SUPPLIED INFORMATION:
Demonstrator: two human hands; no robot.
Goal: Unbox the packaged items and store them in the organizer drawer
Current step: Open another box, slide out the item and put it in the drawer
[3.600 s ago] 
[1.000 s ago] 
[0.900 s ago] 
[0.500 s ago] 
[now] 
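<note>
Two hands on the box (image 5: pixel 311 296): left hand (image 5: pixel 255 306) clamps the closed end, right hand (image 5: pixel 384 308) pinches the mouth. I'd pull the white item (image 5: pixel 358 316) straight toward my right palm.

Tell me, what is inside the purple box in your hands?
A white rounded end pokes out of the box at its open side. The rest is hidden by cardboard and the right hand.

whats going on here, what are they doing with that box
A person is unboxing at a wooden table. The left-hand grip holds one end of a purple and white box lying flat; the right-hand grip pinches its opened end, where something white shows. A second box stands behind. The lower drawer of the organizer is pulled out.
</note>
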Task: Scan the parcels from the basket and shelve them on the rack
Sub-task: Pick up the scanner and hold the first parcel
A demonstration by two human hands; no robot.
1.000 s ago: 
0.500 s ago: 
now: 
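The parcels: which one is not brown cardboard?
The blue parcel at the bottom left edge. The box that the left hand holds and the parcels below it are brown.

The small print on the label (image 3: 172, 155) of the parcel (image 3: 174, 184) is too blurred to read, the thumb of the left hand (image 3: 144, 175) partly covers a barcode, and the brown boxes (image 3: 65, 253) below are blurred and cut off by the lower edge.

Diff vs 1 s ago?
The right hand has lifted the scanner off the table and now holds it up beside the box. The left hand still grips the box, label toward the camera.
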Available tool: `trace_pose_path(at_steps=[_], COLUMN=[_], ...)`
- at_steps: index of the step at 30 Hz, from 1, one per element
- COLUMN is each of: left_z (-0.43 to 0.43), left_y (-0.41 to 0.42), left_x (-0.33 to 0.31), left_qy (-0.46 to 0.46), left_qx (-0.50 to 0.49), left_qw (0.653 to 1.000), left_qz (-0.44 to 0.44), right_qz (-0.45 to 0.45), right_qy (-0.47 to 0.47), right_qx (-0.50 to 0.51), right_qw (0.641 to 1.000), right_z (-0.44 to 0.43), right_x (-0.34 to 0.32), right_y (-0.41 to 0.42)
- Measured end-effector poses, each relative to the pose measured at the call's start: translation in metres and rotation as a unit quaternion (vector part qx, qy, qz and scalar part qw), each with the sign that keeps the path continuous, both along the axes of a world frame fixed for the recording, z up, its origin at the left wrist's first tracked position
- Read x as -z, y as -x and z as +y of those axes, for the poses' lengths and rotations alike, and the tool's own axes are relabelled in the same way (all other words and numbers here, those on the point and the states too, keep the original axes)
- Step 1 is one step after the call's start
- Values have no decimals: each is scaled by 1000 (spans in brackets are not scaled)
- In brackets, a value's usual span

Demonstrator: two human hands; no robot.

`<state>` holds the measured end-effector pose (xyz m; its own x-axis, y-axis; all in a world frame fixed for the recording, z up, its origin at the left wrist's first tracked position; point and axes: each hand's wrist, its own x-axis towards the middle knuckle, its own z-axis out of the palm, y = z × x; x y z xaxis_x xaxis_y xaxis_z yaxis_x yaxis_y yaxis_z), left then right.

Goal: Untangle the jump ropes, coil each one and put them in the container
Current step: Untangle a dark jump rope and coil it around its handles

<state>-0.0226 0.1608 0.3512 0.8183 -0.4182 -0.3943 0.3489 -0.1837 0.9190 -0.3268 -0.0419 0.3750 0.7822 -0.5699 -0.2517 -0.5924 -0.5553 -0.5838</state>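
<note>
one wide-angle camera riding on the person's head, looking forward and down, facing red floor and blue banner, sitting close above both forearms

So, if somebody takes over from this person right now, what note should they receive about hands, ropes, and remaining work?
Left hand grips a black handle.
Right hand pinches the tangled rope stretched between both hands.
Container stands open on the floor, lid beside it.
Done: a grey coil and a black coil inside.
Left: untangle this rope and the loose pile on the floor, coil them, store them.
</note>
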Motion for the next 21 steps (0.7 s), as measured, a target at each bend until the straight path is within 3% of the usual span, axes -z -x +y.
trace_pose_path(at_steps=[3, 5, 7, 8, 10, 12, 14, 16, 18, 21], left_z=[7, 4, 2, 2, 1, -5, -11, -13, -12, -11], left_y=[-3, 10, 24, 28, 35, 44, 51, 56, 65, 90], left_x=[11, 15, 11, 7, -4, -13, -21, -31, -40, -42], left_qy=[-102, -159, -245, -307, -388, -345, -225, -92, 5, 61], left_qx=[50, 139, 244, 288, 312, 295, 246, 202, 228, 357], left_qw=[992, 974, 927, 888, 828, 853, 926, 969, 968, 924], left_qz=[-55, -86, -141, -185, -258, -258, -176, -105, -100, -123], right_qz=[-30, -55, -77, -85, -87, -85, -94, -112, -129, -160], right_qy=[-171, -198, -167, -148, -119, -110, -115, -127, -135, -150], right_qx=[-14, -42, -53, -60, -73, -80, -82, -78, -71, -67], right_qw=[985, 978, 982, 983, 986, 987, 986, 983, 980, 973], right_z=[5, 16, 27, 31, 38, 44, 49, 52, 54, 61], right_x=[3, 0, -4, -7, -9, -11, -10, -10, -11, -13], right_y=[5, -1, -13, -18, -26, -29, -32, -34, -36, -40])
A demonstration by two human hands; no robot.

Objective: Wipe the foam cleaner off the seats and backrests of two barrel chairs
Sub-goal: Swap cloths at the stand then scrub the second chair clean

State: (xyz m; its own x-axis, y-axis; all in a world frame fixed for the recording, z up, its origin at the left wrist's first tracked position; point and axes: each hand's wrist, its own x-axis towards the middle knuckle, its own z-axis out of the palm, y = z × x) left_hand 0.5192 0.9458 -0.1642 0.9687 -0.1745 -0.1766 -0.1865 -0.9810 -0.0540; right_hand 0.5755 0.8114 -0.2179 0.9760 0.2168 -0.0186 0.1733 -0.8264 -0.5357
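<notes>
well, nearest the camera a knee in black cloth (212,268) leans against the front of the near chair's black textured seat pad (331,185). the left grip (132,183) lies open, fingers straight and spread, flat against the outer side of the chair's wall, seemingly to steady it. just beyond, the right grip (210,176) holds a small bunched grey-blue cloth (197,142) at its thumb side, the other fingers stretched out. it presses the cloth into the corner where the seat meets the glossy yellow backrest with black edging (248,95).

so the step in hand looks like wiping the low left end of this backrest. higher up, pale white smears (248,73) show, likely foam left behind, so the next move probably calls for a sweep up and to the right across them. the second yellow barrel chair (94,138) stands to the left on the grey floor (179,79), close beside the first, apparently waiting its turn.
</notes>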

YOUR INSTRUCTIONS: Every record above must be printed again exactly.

TASK SOLUTION:
Demonstrator: two human hands; no robot.
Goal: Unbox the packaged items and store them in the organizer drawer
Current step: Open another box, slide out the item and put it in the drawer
[3.600 s ago] 
[1.000 s ago] 
[0.900 s ago] 
[0.500 s ago] 
[now] 
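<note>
Two hands on the box (image 5: pixel 311 296): left hand (image 5: pixel 255 306) clamps the closed end, right hand (image 5: pixel 384 308) pinches the mouth. I'd pull the white item (image 5: pixel 358 316) straight toward my right palm.

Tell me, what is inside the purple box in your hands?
A white rounded end pokes out of the box at its open side. The rest is hidden by cardboard and the right hand.

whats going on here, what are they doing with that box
A person is unboxing at a wooden table. The left-hand grip holds one end of a purple and white box lying flat; the right-hand grip pinches its opened end, where something white shows. A second box stands behind. The lower drawer of the organizer is pulled out.
</note>
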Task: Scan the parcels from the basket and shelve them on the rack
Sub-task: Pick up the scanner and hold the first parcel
A demonstration by two human hands; no robot.
1.000 s ago: 
0.500 s ago: 
now: 
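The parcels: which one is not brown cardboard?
The blue parcel at the bottom left edge. The box that the left hand holds and the parcels below it are brown.

The small print on the label (image 3: 172, 155) of the parcel (image 3: 174, 184) is too blurred to read, the thumb of the left hand (image 3: 144, 175) partly covers a barcode, and the brown boxes (image 3: 65, 253) below are blurred and cut off by the lower edge.

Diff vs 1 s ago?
The right hand has lifted the scanner off the table and now holds it up beside the box. The left hand still grips the box, label toward the camera.
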Available tool: `trace_pose_path(at_steps=[_], COLUMN=[_], ...)`
- at_steps: index of the step at 30 Hz, from 1, one per element
- COLUMN is each of: left_z (-0.43 to 0.43), left_y (-0.41 to 0.42), left_x (-0.33 to 0.31), left_qy (-0.46 to 0.46), left_qx (-0.50 to 0.49), left_qw (0.653 to 1.000), left_qz (-0.44 to 0.44), right_qz (-0.45 to 0.45), right_qy (-0.47 to 0.47), right_qx (-0.50 to 0.51), right_qw (0.641 to 1.000), right_z (-0.44 to 0.43), right_x (-0.34 to 0.32), right_y (-0.41 to 0.42)
- Measured end-effector poses, each relative to the pose measured at the call's start: translation in metres and rotation as a unit quaternion (vector part qx, qy, qz and scalar part qw), each with the sign that keeps the path continuous, both along the axes of a world frame fixed for the recording, z up, its origin at the left wrist's first tracked position
- Read x as -z, y as -x and z as +y of those axes, for the poses' lengths and rotations alike, and the tool's own axes are relabelled in the same way (all other words and numbers here, those on the point and the states too, keep the original axes)
- Step 1 is one step after the call's start
- Values have no decimals: each is scaled by 1000 (spans in brackets are not scaled)
- In brackets, a value's usual span

Demonstrator: two human hands; no robot.

`<state>` holds the measured end-effector pose (xyz m; its own x-axis, y-axis; all in a world frame fixed for the recording, z up, its origin at the left wrist's first tracked position; point and axes: each hand's wrist, its own x-axis towards the middle knuckle, its own z-axis out of the palm, y = z × x; x y z xaxis_x xaxis_y xaxis_z yaxis_x yaxis_y yaxis_z), left then right.

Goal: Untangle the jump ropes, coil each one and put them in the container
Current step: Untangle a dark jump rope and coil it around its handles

<state>-0.0226 0.1608 0.3512 0.8183 -0.4182 -0.3943 0.3489 -0.1837 0.9190 -0.3268 -0.0419 0.3750 0.7822 -0.5699 -0.2517 -0.5924 -0.5553 -0.5838</state>
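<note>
one wide-angle camera riding on the person's head, looking forward and down, facing red floor and blue banner, sitting close above both forearms

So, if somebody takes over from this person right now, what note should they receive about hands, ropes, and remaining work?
Left hand grips a black handle.
Right hand pinches the tangled rope stretched between both hands.
Container stands open on the floor, lid beside it.
Done: a grey coil and a black coil inside.
Left: untangle this rope and the loose pile on the floor, coil them, store them.
</note>
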Motion for the next 21 steps (0.7 s), as measured, a target at each bend until the straight path is within 3% of the usual span, axes -z -x +y.
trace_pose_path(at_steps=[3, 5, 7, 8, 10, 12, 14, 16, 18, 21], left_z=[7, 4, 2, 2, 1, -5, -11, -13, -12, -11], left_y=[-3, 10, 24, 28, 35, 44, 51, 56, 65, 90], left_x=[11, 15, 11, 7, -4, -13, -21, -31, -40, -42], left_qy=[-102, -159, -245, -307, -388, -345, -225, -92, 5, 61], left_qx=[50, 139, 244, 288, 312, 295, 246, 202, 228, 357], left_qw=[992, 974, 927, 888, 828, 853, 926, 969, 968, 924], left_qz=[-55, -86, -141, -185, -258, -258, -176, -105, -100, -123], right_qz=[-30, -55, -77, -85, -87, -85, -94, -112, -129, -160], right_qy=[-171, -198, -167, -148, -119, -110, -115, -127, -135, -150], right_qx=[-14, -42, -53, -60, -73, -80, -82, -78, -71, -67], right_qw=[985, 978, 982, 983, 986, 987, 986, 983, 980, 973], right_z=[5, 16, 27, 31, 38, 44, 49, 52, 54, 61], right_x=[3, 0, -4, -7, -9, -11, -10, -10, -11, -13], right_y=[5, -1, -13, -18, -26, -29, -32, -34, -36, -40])
A demonstration by two human hands; no robot.

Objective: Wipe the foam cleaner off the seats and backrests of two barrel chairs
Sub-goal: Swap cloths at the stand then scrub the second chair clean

State: (xyz m; its own x-axis, y-axis; all in a world frame fixed for the recording, z up, its origin at the left wrist's first tracked position; point and axes: each hand's wrist, its own x-axis towards the middle knuckle, its own z-axis out of the palm, y = z × x) left_hand 0.5192 0.9458 -0.1642 0.9687 -0.1745 -0.1766 -0.1865 -0.9810 -0.0540; right_hand 0.5755 0.8114 -0.2179 0.9760 0.2168 -0.0186 0.1733 -0.8264 -0.5357
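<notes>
well, nearest the camera a knee in black cloth (212,268) leans against the front of the near chair's black textured seat pad (331,185). the left grip (132,183) lies open, fingers straight and spread, flat against the outer side of the chair's wall, seemingly to steady it. just beyond, the right grip (210,176) holds a small bunched grey-blue cloth (197,142) at its thumb side, the other fingers stretched out. it presses the cloth into the corner where the seat meets the glossy yellow backrest with black edging (248,95).

so the step in hand looks like wiping the low left end of this backrest. higher up, pale white smears (248,73) show, likely foam left behind, so the next move probably calls for a sweep up and to the right across them. the second yellow barrel chair (94,138) stands to the left on the grey floor (179,79), close beside the first, apparently waiting its turn.
</notes>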

The response is finished, and the exercise is complete.